──────── DATA UNDER STUDY
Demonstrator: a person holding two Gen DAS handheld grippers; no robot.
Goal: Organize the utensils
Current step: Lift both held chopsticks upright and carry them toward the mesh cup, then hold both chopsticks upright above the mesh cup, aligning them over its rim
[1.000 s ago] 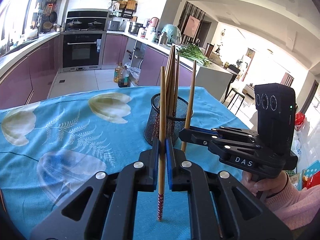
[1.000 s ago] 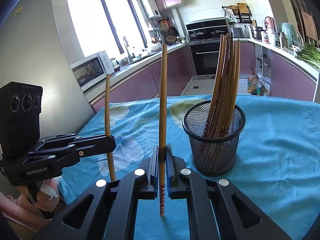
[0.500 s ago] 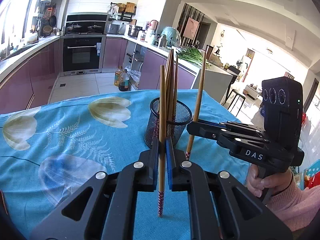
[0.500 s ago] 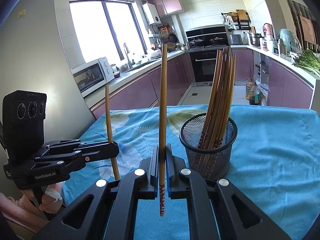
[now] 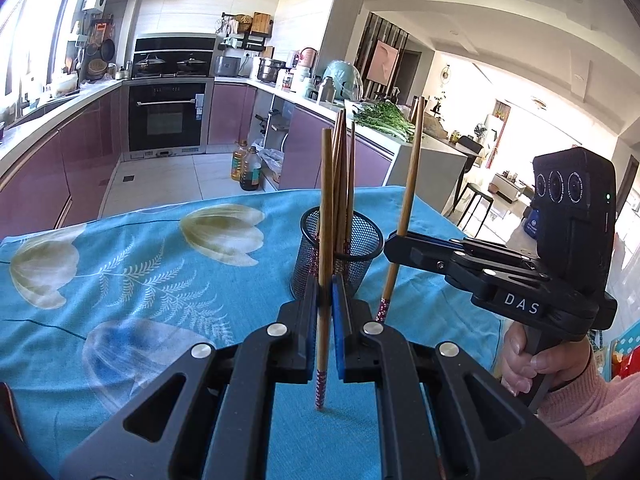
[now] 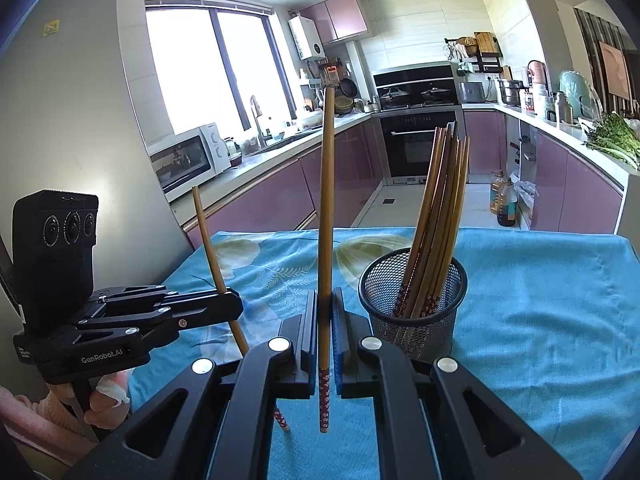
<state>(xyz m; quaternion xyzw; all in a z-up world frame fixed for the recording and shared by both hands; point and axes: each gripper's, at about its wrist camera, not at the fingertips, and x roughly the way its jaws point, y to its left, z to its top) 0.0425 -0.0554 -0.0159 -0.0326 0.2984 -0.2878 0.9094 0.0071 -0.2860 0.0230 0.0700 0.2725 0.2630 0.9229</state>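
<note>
A black mesh cup (image 5: 340,252) (image 6: 414,312) stands on the table and holds several wooden chopsticks (image 6: 440,216). My left gripper (image 5: 325,292) is shut on one upright chopstick (image 5: 326,208). It also shows at the left of the right wrist view (image 6: 230,300). My right gripper (image 6: 325,312) is shut on another upright chopstick (image 6: 327,208). It shows right of the cup in the left wrist view (image 5: 394,240), its chopstick (image 5: 408,200) tilted slightly. Both grippers are held above the table, a little back from the cup.
The table has a teal flowered cloth (image 5: 140,272) (image 6: 540,300). Its far edge faces a kitchen with purple cabinets and an oven (image 5: 166,116). The person's hands (image 5: 536,360) hold the gripper handles at the table's sides.
Both grippers have risen and drawn back from the cup, each with its chopstick. The cup looks smaller and lower in both views.
</note>
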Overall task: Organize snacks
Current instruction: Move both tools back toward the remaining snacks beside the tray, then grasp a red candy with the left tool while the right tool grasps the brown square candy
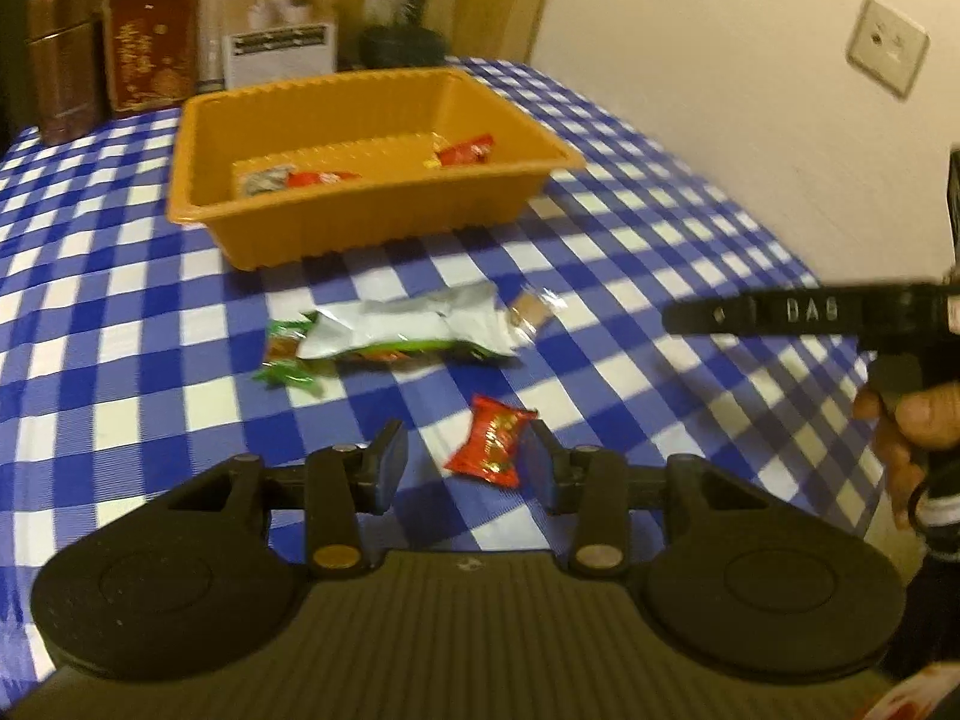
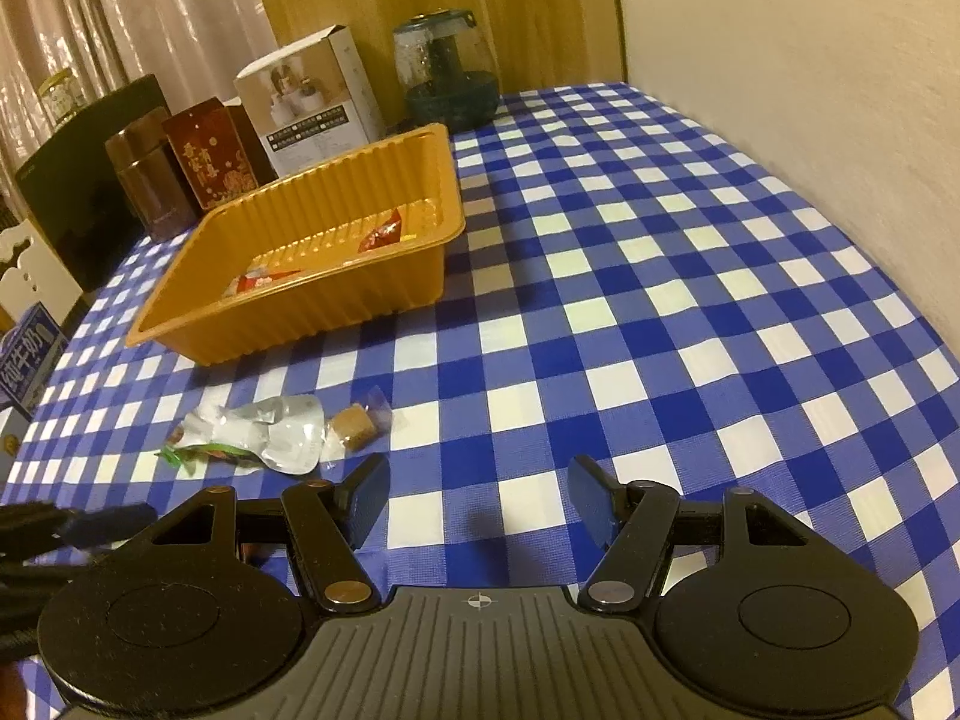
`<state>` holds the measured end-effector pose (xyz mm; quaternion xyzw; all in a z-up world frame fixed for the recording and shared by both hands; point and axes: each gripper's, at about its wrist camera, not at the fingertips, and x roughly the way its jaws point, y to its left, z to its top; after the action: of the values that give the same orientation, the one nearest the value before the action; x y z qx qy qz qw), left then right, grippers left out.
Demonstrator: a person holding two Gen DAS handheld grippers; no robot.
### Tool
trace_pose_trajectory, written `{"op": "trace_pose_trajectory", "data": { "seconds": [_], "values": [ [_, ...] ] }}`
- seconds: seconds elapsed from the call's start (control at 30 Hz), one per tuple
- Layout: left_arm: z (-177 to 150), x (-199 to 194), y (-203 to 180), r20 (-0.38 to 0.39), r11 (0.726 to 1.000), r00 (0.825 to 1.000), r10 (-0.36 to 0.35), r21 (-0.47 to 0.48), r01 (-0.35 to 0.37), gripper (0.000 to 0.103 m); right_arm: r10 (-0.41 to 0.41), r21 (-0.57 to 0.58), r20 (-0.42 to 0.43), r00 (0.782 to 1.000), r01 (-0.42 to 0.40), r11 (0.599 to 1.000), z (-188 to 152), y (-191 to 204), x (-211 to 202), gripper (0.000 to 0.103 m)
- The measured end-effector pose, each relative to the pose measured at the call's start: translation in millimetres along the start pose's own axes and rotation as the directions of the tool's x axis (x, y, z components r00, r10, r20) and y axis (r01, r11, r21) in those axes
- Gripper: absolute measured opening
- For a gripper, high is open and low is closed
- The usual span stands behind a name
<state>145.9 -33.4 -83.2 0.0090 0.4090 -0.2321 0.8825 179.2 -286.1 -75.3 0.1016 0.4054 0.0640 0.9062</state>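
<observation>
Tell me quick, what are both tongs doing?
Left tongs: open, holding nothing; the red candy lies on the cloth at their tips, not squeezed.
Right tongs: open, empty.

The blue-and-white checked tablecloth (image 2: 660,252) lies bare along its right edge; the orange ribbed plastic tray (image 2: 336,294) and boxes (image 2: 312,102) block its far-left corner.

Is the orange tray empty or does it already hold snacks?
Not empty. The orange tray holds a few wrapped snacks: a red wrapper at one end, more wrappers at the other.
</observation>
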Motion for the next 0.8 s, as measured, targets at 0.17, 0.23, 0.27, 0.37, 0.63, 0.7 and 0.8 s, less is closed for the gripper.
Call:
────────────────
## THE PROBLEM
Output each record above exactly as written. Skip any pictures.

## ANSWER BELOW
Demonstrator: a person holding two Gen DAS handheld grippers; no robot.
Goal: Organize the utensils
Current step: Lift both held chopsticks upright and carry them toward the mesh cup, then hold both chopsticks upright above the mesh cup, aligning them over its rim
[1.000 s ago] 
[1.000 s ago] 
[0.500 s ago] 
[0.500 s ago] 
[now] 
[now] 
<state>(xyz m; quaternion xyzw; all in a z-up world frame fixed for the recording and shared by both hands; point and axes: each gripper's, at about its wrist camera, not at the fingertips, and x roughly the way its jaws point, y to its left, z to its top) 0.0425 -0.0554 -0.0159 -0.0326 0.2984 -0.2878 0.9094 0.0071 -0.2860 0.0230 0.0700 0.2725 0.2630 0.9229</state>
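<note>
A black mesh cup (image 5: 340,252) (image 6: 414,312) stands on the table and holds several wooden chopsticks (image 6: 440,216). My left gripper (image 5: 325,292) is shut on one upright chopstick (image 5: 326,208). It also shows at the left of the right wrist view (image 6: 230,300). My right gripper (image 6: 325,312) is shut on another upright chopstick (image 6: 327,208). It shows right of the cup in the left wrist view (image 5: 394,240), its chopstick (image 5: 408,200) tilted slightly. Both grippers are held above the table, a little back from the cup.
The table has a teal flowered cloth (image 5: 140,272) (image 6: 540,300). Its far edge faces a kitchen with purple cabinets and an oven (image 5: 166,116). The person's hands (image 5: 536,360) hold the gripper handles at the table's sides.
Both grippers have risen and drawn back from the cup, each with its chopstick. The cup looks smaller and lower in both views.
</note>
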Overall task: Organize snacks
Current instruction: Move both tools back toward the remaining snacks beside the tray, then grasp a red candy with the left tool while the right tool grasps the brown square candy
`<state>` holds the measured end-effector pose (xyz mm; quaternion xyzw; all in a z-up world frame fixed for the recording and shared by both hands; point and axes: each gripper's, at about its wrist camera, not at the fingertips, and x roughly the way its jaws point, y to its left, z to its top; after the action: of the values that give the same orientation, the one nearest the value before the action; x y z qx qy qz qw), left then right, grippers left out.
Demonstrator: a person holding two Gen DAS handheld grippers; no robot.
### Tool
trace_pose_trajectory, written `{"op": "trace_pose_trajectory", "data": { "seconds": [_], "values": [ [_, ...] ] }}`
- seconds: seconds elapsed from the call's start (control at 30 Hz), one per tuple
- Layout: left_arm: z (-177 to 150), x (-199 to 194), y (-203 to 180), r20 (-0.38 to 0.39), r11 (0.726 to 1.000), r00 (0.825 to 1.000), r10 (-0.36 to 0.35), r21 (-0.47 to 0.48), r01 (-0.35 to 0.37), gripper (0.000 to 0.103 m); right_arm: r10 (-0.41 to 0.41), r21 (-0.57 to 0.58), r20 (-0.42 to 0.43), r00 (0.782 to 1.000), r01 (-0.42 to 0.40), r11 (0.599 to 1.000), z (-188 to 152), y (-191 to 204), x (-211 to 202), gripper (0.000 to 0.103 m)
- The measured end-effector pose, each relative to the pose measured at the call's start: translation in millimetres along the start pose's own axes and rotation as the directions of the tool's x axis (x, y, z components r00, r10, r20) and y axis (r01, r11, r21) in those axes
- Gripper: absolute measured opening
- For a gripper, high is open and low is closed
- The usual span stands behind a name
<state>145.9 -33.4 -83.2 0.0090 0.4090 -0.2321 0.8825 179.2 -286.1 -75.3 0.1016 0.4054 0.0640 0.9062</state>
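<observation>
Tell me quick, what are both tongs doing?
Left tongs: open, holding nothing; the red candy lies on the cloth at their tips, not squeezed.
Right tongs: open, empty.

The blue-and-white checked tablecloth (image 2: 660,252) lies bare along its right edge; the orange ribbed plastic tray (image 2: 336,294) and boxes (image 2: 312,102) block its far-left corner.

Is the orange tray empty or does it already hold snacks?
Not empty. The orange tray holds a few wrapped snacks: a red wrapper at one end, more wrappers at the other.
</observation>
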Motion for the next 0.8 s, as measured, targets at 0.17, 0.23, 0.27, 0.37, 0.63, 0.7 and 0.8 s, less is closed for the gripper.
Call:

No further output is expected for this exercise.